Il Ravenna calcio, dopo l’emungimento della Misano, divenne come una bomba ad orologeria. Quei tredici miliardi, per la società giallorossa, formalmente altro non erano che crediti verso la Misano e, quindi, una posta da iscrivere in bilancio all’attivo, salvo poi, una volta divenuti inesigibili per via dell’irrimediabile passivo della Misano (quantificato dal curatore del fallimento, Antonio Della Casa, in 85 miliardi di lire), venire posti fra le voci negative: ma, come vedremo, non fu mai fatto.

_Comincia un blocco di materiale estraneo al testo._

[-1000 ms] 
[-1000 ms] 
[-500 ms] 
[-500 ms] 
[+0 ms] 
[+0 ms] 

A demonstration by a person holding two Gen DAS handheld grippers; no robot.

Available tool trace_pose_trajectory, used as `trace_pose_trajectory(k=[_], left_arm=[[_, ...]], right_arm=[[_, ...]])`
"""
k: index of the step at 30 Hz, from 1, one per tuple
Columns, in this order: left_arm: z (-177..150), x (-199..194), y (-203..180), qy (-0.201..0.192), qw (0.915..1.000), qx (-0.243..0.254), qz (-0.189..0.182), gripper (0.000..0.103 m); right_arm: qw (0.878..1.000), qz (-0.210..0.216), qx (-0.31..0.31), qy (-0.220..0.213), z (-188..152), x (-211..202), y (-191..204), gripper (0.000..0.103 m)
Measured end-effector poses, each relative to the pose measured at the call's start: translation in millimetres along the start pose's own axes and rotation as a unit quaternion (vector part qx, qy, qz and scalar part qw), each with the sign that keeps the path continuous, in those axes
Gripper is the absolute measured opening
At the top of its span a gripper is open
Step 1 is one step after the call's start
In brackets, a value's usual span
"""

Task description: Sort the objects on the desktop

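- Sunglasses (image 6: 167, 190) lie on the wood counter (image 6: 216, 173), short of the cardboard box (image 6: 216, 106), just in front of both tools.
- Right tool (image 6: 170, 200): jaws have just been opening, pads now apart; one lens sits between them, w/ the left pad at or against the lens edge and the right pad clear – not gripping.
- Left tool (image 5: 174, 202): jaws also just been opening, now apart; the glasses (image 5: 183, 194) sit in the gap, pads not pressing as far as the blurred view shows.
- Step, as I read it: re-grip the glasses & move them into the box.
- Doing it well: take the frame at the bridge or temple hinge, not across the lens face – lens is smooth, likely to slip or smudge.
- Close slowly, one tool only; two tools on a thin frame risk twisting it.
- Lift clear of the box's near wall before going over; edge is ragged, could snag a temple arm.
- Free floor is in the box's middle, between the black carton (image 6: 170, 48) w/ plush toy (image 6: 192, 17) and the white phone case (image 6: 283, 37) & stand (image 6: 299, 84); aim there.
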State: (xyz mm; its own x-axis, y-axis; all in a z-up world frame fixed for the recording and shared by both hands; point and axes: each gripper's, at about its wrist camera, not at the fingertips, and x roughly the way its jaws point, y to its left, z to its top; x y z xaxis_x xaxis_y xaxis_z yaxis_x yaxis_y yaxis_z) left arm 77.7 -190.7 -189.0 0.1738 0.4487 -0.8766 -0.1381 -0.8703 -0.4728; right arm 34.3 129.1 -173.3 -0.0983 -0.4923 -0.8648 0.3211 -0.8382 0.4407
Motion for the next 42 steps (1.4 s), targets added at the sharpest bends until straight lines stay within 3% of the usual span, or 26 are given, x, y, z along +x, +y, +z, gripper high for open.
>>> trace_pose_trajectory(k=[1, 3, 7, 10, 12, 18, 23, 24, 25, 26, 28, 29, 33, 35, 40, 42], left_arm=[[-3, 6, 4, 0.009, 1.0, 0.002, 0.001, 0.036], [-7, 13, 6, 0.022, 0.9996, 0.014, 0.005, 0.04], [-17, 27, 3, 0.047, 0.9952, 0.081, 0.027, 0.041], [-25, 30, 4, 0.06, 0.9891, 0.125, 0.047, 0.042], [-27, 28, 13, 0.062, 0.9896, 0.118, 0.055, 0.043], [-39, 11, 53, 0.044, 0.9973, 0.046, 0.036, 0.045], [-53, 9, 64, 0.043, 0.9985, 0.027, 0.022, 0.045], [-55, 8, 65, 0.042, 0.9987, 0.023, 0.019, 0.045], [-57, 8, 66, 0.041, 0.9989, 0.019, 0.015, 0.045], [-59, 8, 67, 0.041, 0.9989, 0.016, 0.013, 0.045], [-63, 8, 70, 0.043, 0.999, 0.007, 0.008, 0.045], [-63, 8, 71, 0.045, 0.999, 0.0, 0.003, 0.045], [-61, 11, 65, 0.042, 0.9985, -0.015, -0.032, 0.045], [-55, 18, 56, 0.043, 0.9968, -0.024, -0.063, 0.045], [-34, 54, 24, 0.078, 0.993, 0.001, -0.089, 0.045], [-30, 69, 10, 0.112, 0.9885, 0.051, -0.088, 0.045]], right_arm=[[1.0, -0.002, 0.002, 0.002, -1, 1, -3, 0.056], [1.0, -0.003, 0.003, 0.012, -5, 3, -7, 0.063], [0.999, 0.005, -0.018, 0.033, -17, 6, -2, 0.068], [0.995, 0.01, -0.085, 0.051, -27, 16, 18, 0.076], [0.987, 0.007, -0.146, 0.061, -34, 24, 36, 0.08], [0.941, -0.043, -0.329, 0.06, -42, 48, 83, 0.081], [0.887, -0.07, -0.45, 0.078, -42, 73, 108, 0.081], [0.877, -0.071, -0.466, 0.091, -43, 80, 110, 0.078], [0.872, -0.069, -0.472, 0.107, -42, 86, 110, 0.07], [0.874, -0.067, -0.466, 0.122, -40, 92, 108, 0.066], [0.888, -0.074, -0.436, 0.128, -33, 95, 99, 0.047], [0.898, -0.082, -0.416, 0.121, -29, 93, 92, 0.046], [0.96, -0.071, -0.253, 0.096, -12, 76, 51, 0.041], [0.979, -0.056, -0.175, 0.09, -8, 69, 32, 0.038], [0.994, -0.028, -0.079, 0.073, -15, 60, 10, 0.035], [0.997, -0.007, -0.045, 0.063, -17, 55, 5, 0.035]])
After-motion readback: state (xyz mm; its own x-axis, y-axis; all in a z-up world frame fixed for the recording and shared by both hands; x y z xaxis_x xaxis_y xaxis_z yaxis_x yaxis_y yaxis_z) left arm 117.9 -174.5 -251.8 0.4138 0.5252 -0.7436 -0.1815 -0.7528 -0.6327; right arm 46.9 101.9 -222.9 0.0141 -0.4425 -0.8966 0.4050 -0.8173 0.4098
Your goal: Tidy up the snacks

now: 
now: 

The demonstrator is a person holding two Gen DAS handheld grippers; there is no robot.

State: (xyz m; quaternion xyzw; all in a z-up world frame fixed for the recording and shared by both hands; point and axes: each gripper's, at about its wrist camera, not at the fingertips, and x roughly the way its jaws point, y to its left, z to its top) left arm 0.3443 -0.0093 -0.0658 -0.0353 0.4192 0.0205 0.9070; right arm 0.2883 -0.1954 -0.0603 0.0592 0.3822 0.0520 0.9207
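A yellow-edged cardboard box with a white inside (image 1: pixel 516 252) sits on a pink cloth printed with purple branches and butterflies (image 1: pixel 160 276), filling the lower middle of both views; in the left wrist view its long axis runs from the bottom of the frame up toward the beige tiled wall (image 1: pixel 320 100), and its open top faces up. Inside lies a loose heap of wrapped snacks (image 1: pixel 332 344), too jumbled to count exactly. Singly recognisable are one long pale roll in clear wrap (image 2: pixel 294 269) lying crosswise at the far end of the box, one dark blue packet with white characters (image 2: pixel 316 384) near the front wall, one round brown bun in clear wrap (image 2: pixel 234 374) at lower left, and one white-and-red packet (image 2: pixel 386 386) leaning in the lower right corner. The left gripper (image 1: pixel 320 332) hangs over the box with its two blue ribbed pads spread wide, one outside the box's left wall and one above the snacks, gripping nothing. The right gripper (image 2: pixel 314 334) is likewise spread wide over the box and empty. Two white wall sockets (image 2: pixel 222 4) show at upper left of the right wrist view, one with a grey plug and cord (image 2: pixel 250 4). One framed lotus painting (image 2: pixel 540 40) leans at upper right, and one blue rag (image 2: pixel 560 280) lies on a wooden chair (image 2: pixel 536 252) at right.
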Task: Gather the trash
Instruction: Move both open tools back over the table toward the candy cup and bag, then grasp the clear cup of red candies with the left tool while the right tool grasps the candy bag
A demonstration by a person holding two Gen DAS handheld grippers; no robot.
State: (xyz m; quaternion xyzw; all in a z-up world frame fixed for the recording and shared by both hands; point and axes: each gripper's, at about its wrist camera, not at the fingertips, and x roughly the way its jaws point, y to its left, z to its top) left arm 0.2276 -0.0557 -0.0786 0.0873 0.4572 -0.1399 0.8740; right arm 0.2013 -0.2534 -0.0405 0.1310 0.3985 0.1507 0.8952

Il curatore della Misano, ai primi di marzo 1999 esautorò Corvetta dal Ravenna calcio e la società venne gestita da Barbieri, con Lazzari e Italo Castellani: la città si strinse attorno ai giallorossi, addirittura il passivo fu un po’ ridotto. Nel frattempo Della Casa stava preparando la vendita all’asta della società: «Nella gara fra la Continental e la Burgundian — ha spiegato Della Casa — vinsero gli spagnoli giungendo ad offrire 550 milioni. Beninteso che acquistarono un bene che portava in sè il germe dei tredici miliardi di passivo». Era l’11 novembre 1999. Gli spagnoli chiamarono a sè, come presidente Gianni Fabbri e consigliere l’avvocato Roberto Ridolfi. I quali predisposero un primo bilancio in cui quei 13 miliardi apparivano al passivo. Ma all’assemblea del 23 gennaio 2000 Torcal si mise di traverso affermando che non avrebbe approvato il bilancio così fatto, esautorò Fabbri e Ridolfi e nominò amministratore unico Manuel Campos Pardo. A quel punto l’assemblea approvò il bilancio con quei tredici miliardi esposti come crediti esigibili. Posto che di denaro in giro non ce n’era, l’alchimia di bilancio servì a Torcal per cercare dei partners. Ha spiegato ieri l’allora general manager giallorosso, Daniele Fioretto: «Torcal conosceva il cesenate Andrea Stagni, lo contattai e così affiorò la nuova cordata, con il cesenate Giuliano Bastoni. C’era anche Giuseppe Romano». Così Bastoni rilevò il Ravenna dagli spagnoli, ne divenne presidente e neppure lui sbiancò quei 13 miliardi: per questo nel 2005 ha patteggiato un anno e quattro mesi. Poi subentrò Romano che non solo non sbiancò, ma svuotò pure le casse. Prossima udienza martedì.